● **Exercise directions**
Out of the listing below, copy every line that carries the string "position".

● **Source material**
----------------------------------------
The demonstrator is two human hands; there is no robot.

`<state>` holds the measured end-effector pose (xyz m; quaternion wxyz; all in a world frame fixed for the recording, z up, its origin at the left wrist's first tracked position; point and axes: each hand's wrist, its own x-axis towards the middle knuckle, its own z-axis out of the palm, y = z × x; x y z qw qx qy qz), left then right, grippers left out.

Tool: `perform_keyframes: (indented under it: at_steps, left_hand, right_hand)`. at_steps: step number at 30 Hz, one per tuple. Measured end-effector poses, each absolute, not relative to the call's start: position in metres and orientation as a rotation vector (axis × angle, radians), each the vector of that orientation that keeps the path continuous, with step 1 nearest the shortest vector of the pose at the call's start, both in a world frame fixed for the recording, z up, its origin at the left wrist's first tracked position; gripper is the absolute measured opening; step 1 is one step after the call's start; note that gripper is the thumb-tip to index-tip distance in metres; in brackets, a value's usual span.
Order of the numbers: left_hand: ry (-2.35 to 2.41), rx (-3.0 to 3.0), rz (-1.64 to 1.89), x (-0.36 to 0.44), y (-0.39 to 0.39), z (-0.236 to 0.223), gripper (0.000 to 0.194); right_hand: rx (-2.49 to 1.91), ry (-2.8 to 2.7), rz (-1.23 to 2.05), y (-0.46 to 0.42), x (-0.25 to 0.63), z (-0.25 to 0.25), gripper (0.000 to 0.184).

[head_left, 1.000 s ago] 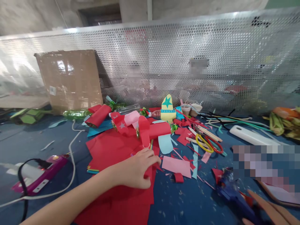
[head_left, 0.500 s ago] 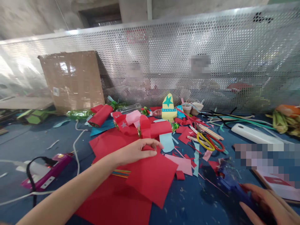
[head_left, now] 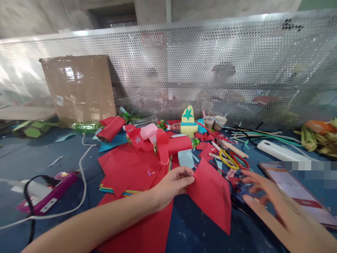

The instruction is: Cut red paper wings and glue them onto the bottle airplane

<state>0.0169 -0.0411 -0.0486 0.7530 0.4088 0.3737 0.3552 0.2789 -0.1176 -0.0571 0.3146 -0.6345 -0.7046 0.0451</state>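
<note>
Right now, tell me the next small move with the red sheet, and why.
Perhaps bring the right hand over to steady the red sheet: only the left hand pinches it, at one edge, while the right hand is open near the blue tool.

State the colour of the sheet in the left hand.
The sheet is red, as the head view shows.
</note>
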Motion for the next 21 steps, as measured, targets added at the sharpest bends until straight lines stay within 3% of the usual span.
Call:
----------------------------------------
● **Reply**
`<state>` holds the measured end-effector pose (xyz m; quaternion wxyz; all in a world frame fixed for the recording, z up, its origin at the left wrist's first tracked position; point and axes: each hand's wrist, its own x-axis towards the middle knuckle, its own z-axis out of the palm, y = z × x; x y z qw qx qy qz), left then right, grippers left out.
Tool: `perform_keyframes: (indented under it: at_steps, left_hand, right_hand)`. at_steps: step number at 30 Hz, one per tuple. Measured end-effector poses, each absolute, not relative to the call's start: position in metres and orientation as a rotation vector (axis × angle, radians), each the vector of that orientation that keeps the path continuous, with step 1 nearest the shortest vector of the pose at the call's start, both in a world frame fixed for the recording, z up, its origin at the left wrist's first tracked position; gripper is the absolute measured opening; step 1 is one step after the call's start; note that gripper is the thumb-tip to index-tip distance in metres; in brackets, a value's usual span.

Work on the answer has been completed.